This salad of roasted winter vegetables is just the thing for supper on a chilly night

The finished roasted vegetable salad. Photo: CC--Stacy Spensley 01/06/2018 - Looking for a salad that will warm your soul, and put a smile on your face in the middle of a winter blizzard? Look no further. This salad of roasted winter vegetables is just the thing for supper on a chilly night. Serve it alongside a juicy roast, or a steaming casserole, and watch it disappear.

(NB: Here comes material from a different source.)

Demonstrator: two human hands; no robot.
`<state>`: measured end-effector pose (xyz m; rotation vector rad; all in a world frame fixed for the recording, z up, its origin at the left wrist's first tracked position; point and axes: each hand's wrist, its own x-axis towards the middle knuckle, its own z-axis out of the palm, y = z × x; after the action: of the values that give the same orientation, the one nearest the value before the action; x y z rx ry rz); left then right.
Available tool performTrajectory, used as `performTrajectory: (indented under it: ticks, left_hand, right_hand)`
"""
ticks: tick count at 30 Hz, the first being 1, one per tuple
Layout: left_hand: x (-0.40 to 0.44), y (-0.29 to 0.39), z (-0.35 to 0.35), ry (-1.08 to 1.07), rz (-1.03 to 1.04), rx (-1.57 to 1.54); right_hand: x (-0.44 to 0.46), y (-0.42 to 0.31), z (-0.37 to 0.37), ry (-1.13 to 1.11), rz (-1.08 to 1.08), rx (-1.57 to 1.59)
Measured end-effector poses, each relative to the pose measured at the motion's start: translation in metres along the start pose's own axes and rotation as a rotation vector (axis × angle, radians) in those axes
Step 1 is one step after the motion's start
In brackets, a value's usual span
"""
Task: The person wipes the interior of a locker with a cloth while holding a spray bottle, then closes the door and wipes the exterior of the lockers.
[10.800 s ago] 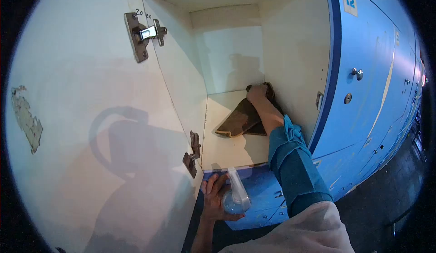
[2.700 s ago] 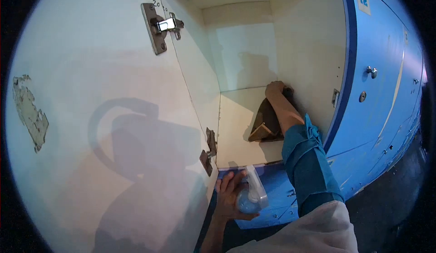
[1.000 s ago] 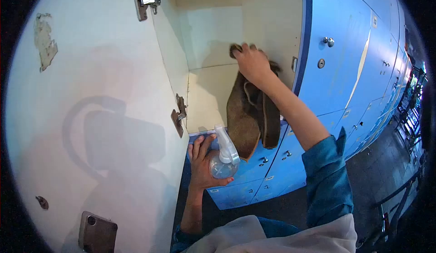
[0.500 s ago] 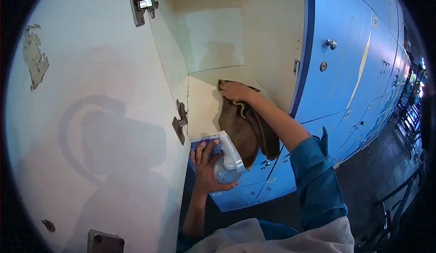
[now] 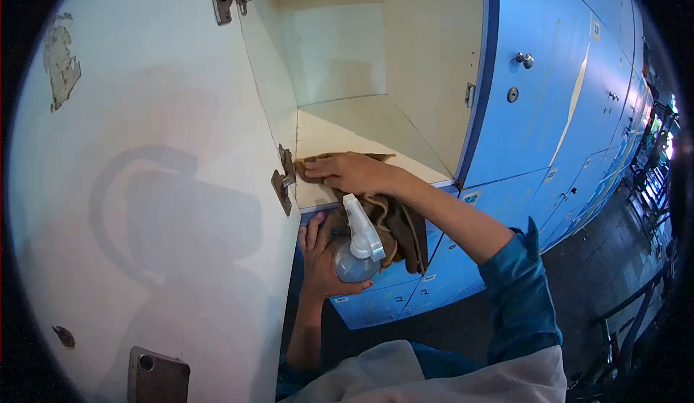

  • 8 cups torn lettuce leaves
  • 4 cups of torn radicchio leaves
  • 2 cups of fresh spinach leaves
  • 4 small white turnips, trimmed, roasted, sliced
  • 4 medium golden or red beets, roasted, sliced
  • 1½ cups of butternut squash, roasted, cut to bite size pieces
  • 2 carrots, peeled, roasted, and grated
  • 1 large head fennel, roasted, sliced
  • 6 asparagus spears, roasted and sliced
  • 8-10 green beans, roasted and sliced
  • 1 cup broccoli florets, roasted and chopped
  • 2 Red, yellow or orange bell peppers, roasted and sliced
  • 2 Zucchini, roasted and sliced
  • 8 Brussels sprouts, roasted and sliced

For Serving:

  • Goat cheese or queso fresco
  • Candied Pecans or walnuts
  • Tangerine, mandarin, or grapefruit wedges, as desired
  • Parmesan cheese, grated, as desired for serving

Toss the lettuce and radicchio in a large salad bowl, and set aside.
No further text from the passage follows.